**Information supplied:**
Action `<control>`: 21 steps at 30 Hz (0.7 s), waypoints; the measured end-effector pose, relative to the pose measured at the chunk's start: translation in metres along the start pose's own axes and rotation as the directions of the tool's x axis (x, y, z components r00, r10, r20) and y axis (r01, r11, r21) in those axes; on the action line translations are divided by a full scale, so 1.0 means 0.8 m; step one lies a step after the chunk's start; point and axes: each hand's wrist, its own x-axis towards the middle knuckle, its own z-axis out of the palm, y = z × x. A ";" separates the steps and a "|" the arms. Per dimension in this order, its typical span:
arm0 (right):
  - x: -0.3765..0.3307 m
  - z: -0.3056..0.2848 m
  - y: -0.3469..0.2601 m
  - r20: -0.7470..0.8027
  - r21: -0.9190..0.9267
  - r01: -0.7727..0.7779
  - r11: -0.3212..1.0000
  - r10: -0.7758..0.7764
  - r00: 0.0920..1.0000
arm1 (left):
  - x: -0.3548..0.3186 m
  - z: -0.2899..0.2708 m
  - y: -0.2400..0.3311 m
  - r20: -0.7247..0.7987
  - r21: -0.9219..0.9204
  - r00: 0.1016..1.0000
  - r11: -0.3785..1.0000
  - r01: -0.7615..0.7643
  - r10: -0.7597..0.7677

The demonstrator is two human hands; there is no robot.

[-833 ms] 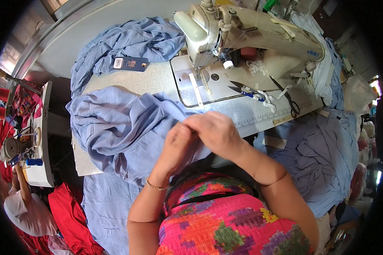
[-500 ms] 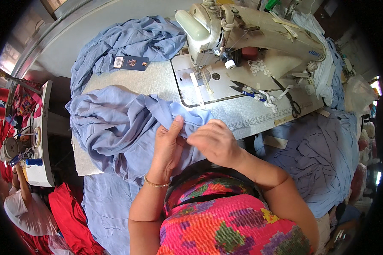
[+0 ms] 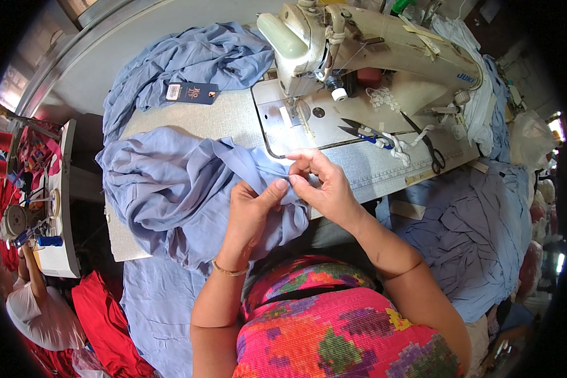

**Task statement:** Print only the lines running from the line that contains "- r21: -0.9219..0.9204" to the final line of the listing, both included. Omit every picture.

**Exercise response:**
  - r21: -0.9219..0.9204
  - r00: 0.1016..1.0000
  - r11: -0.3785..1.0000
  - r01: -0.7615..0.7643
  - r10: -0.7597..0.7677

The demonstrator is two human hands; there is no robot.

[-833 ms] 
[-500 ms] 
[+0 ms] 

Nothing else is needed to complete this exercise.